Exclusive: The most social commercials and brands on TV

By Natan Edelsburg 

Social TV data company Bluefin Labs made a bold move in the social TV space by launching a version of their analytics geared towards brands back in April. A big trend we’ve seen this past year has been the consistent appearance of major brands investing in and experimenting with social TV. Boston and New York based Bluefin Labs has provided Lost Remote exclusively with their “Social TV Brand-scape,” a detailed look at the most social brands, TV commercials and sponsorships in the first half of 2012.

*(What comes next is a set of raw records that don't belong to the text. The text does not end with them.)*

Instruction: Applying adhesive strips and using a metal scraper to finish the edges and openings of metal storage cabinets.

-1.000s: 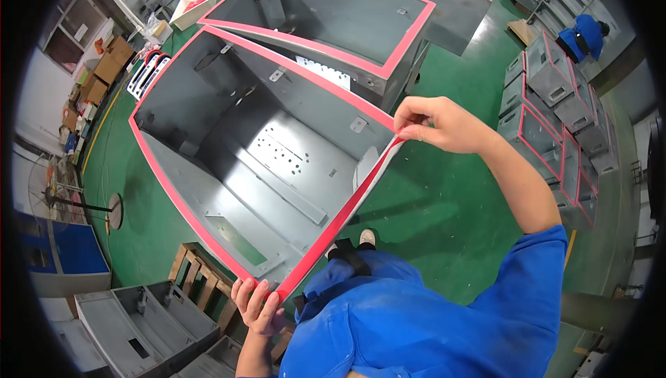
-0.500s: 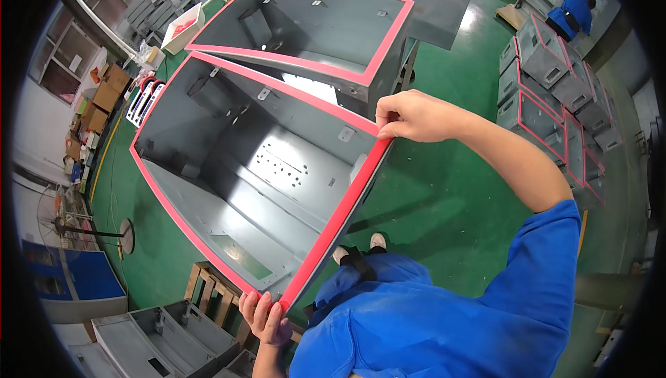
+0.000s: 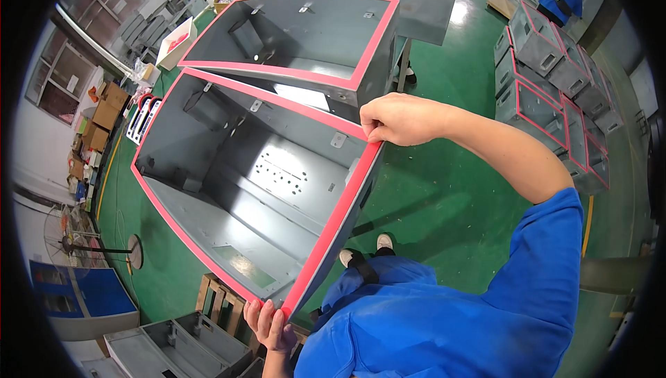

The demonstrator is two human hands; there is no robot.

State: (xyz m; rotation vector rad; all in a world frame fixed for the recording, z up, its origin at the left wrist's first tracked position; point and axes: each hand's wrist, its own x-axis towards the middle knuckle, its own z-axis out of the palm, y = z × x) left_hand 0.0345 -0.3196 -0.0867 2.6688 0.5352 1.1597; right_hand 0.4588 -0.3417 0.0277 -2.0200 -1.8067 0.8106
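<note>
In front of me, a grey sheet-metal box (image 3: 281, 170) lies with its open side up, its rim lined with a pink-red strip (image 3: 333, 218). The strip along the near edge is a deeper red than on the other sides. My left hand (image 3: 269, 326) grips the lower corner of the rim, fingertips on the red strip, thumb hidden from view. At the right corner, my right hand (image 3: 399, 120) is closed in a pinch on the end of the red strip. A cluster of round holes shows in the box floor.
A second pink-rimmed metal box (image 3: 378, 76) stands just behind, with another grey box (image 3: 416, 3) beyond. Pink-rimmed boxes (image 3: 548, 121) are stacked on the right, near a person in blue (image 3: 560, 0). Grey metal cases (image 3: 173, 343) and a wooden pallet (image 3: 220, 303) lie lower left, a fan (image 3: 135, 252) left.
The view has shifted slightly, so the boxes behind sit a little lower and further left. Both hands stay at the same two corners of the box.
</note>
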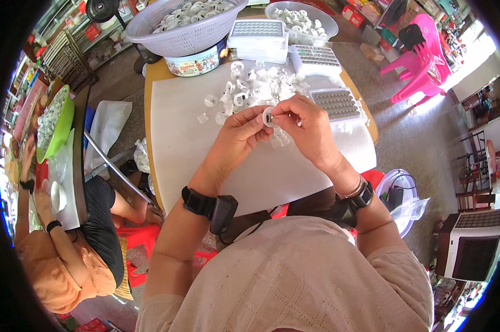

Click for a larger view, and scroll below for analysis and an interview with Bluefin’s Tom Thai:

The most social brand (based on the number of social media comments) goes to Apple, a brand that’s long invested in TV but not really in a social strategy. Sundrop Soda is in the lead for both commercial and sponsorship in large part due to their integration with the Billboard Music Awards. Anheuser-Busch wins for the Superbowl, Pepsi for the Grammys and J.C. Penney for the Oscars. The analysis also includes the most social industry sectors and brands who have aired the most commercials.

Advertisement

We also spoke with Bluefin’s VP of Business Development and Marketing Tom Thai about their impressive data business.

Lost Remote: How do you use data centers? How does the encoding, programming of the data you use work? Where do you license the video from?

Tom Thai: You’ve actually touched on one of the key differentiators between Bluefin Labs and other social TV analytics companies. A basic way to analyze social TV is to look only at the social media data, Twitter, Facebook, etc. But using the basic method, you don’t know essential things about the TV world, such as (for example) “When did that Weight Watchers commercial air on TV?”, “Which networks did the commercial air on?”, and “What were people Tweeting about when they reacted to the Charles Barkley Weight Watchers commercial vs. the Jennifer Hudson Weight Watchers commercial?”

Since we wanted to go beyond the basic approach, we had to build out specialized hardware and software to enable that. This is where the data center comes in. We operate satellite dishes that sit on the roof of an enterprise data center. We have a partnership with DIRECTV that gives us access to satellite feeds of linear TV. So think of this as a giant DVR that’s working 24×7.

LR: How does Bluefin capture commercial video and then compare it to social?

Thai: That’s the specialized software part. Getting a 24×7 feed of the TV world is just the start. In order to recognize all the commercials on TV, we needed to write specialized video fingerprinting and “ad detection” algorithms. (Or have humans watch TV 24×7 across all TV networks and manually make note of the commercials that run. Obviously, that’s not scalable.)

The video fingerprinting and ad detection software is an extension of the work that Bluefin Labs co-founders Deb Roy and Michael Fleischman did at the MIT Media Lab. At Bluefin Labs, we’ve been working on and improving this technology since 2008, when Deb and Michael started the company.

Once we know when and where commercials run on TV, matching TV up to social media is just a matter of automated semantic and temporal analysis.

LR: Any examples of brands you’re working with?

Thai: Sure, some that I can mention publicly include Kraft Foods, PepsiCo, and Mars. We can’t talk about the others publicly, but we have brand clients spanning various industries, including Retail, Entertainment, Financial Services, and CPG.

LR: Anything else?

To make all of this theoretical stuff more concrete, we put together a Social TV Brand-scape poster that covers data for the first half of 2012. The poster includes info on which brands have commercials that drive the most social buzz, which brands air the most commercials on TV, and more.